Brilliant and awful.
What if the carrion won’t fit in the overhead compartment?
If I had a bird of prey, such as a falcon, I would name it “Flip” so my guests could be greeted by “Flip, the bird.”
Interesting. I was on that flight and on occasion heard the birds. They had moved me from 5K to 1A giving some weird reason. Now I am glad they did move me.
Your travel dollars are moral/economic votes!
not-so-magic carpet rides, religious intolerance, and indifference toward terrorism and human rights, are great reasons to avoid the Gulf Coast carriers.
Instead, spend your dollars with countries that share your basic values.
I guess that makes Qatar a falcon-good airline.
“….they’re permitted one carrion.”
Heh, heh, heh….. Now THAT’S the sort of writing we enjoy from our foremost expert in the field of miles, points, and frequent business travel 🙂
Thanks for the laugh, Gary!
Okay, you’ve redeemed yourself with this one:
“If you buy a falcon a ticket then the airline allows the falcon to bring one dead animal on the plane because they’re permitted one carrion.”
But do the falcons get wings for flying on the airline?
Is chicken catch-A-tore for the meal?
Is the dessert Custard
Is it too Cheep to sit in Economy?
Your pun was nice for a Sunday morning.
Over 40 years ago, at the Hilton Al-Ain, housekeeping staff were warned to treat the California Sikh guest “nicely” even though his two falcons were messing up the room.

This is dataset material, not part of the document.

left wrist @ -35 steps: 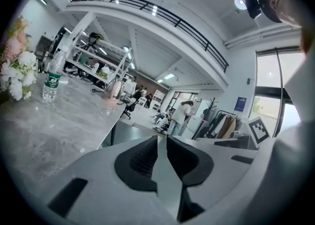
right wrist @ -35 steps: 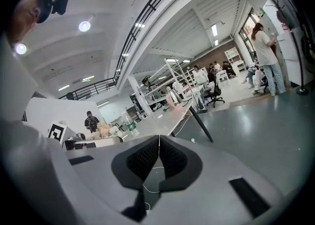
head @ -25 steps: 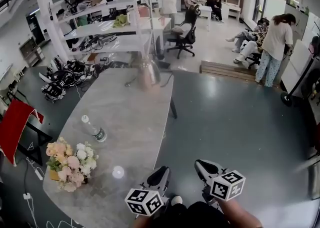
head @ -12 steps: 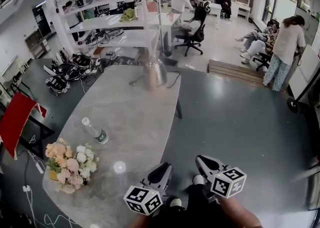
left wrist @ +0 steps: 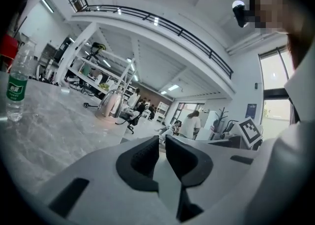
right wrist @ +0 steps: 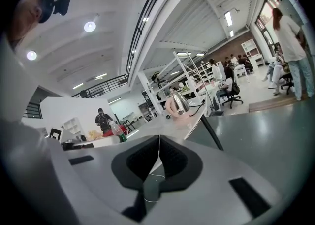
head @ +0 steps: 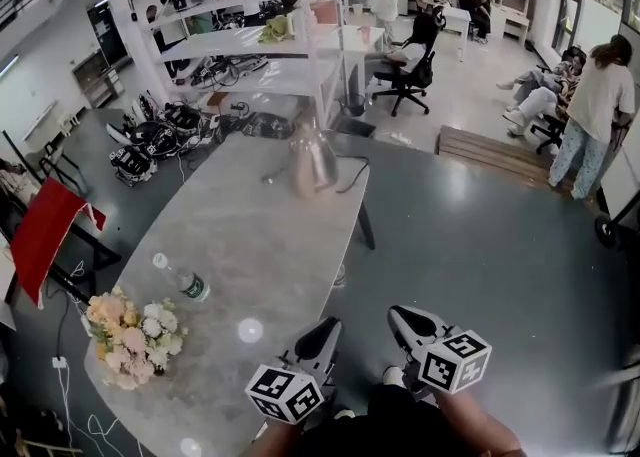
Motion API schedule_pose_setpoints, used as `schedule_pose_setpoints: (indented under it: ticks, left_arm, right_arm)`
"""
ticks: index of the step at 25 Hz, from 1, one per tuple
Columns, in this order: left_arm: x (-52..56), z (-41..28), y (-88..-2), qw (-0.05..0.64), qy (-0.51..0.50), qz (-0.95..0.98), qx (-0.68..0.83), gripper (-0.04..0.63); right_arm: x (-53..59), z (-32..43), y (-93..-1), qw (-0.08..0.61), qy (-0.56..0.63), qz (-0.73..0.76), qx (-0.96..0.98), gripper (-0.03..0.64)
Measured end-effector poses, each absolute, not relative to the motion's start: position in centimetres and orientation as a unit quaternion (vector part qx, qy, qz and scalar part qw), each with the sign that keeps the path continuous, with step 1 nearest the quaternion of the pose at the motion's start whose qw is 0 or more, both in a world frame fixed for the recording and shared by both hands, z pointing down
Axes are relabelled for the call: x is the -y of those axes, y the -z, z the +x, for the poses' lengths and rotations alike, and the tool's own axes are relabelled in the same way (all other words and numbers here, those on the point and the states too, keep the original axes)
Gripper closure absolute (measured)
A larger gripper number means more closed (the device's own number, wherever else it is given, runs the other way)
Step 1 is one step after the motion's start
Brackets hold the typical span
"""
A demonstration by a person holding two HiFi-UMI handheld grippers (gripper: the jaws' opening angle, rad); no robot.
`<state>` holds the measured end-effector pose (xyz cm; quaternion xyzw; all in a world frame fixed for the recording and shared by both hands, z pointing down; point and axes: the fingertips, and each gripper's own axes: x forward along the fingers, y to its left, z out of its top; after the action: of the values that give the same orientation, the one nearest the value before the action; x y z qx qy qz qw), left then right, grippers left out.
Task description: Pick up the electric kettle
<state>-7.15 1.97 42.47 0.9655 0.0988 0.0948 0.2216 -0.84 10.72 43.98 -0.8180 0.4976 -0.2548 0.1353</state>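
The steel electric kettle (head: 310,167) with a pinkish base stands at the far end of the long grey table (head: 260,245), its cord trailing off to the right. It also shows small and distant in the left gripper view, kettle (left wrist: 110,105), and in the right gripper view, kettle (right wrist: 178,105). My left gripper (head: 325,330) is low at the table's near right corner; its jaws have just been closing to a thin slit with nothing between them. My right gripper (head: 400,317) is beside it over the floor, shut and empty. Both are far from the kettle.
A water bottle (head: 180,280) lies on the table's left side, near a bunch of flowers (head: 130,335). White shelving (head: 250,45) stands behind the table. A red chair (head: 45,235) is at the left. People sit and stand at the back right.
The view and both grippers have advanced along the table's right edge. The kettle sits a little nearer and lower in the picture; bottle and flowers have slid left.
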Motion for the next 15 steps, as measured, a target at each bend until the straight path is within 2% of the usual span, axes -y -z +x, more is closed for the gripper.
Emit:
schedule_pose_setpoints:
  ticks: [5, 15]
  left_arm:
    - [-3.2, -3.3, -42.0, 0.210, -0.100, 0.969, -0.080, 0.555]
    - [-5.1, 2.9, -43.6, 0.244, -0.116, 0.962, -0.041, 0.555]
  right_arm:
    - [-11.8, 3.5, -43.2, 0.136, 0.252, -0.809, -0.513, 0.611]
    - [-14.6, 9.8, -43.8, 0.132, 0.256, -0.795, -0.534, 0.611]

Eventually, the falcons would be sold for $30K each locally.
On a road trip to Abu Dhabi (from Al-Ain), my colleague pointed out a very, very large structure, almost “palace-like” in dimensions. It was an indoor a/c facility to train a prince’s falcons. “Diamond as Big as the Ritz” came to my mind.
Mercifully, we don’t have to share the cabin with robotic camel jockeys that arrived in the same country several years later.
Regards.
Sorry, Gary. I find your puns a bit hawkward.
I think I’d hesitate to fly Qatar any day as a single woman traveller. That episode with the Australian women who were strip searched with no evidence because foetal remains were allegedly found in a bin in the women’s restroom was unconscionable.
I’ve transited through Doha on the only time I’ve flown Qatar…and honestly there are so many security guards ” assessing” the women travellers especially if they are without a man. It was outright creepy.
I’d say go with Emirates or Etihad anyday if you need to..
Plus while Qatar Q Suite business class is good, the economy seats are more uncomfortable than Emirates. Trust me.
Now I finally get the meaning of the Kansas smash hit ” Carrion my wayward son “
Is it European or African? Wait. That’s no a swallow.
Hey I do love a good falcon.
The falcons were voicing their disappointment when they realized it was not United catering the carrion. With optional maggots.
Fly me to the moon, Gary!!! What are the Grand-Children going to complain about when they go space truckin?
This article is worth the clickbait, and clueless customer & Airlines.
Well Done!
Hey Mike, Qatar has one of the best, if not the best airlines in the world. Tell us you never fly internationally without telling us..
In the same vein:
At a rally today someone threw a beer at Trump.
He’s OK.
It was a draft so he easily dodged it.
There’s always a I Hate Trump person that has to interject their opinion in totally out of context.
Can’t you guys ever clam down?
That was absolutely shocking and the pun was hilarious. 😀
I am puzzled:
Why in the world do birds require Qatar to do their flying for them?
It makes one wonder whether at level off if the flight attendants hawked promotional items like custom carrion. I would not be surprised if the cabin had a “no bird dogging” light. Just saying!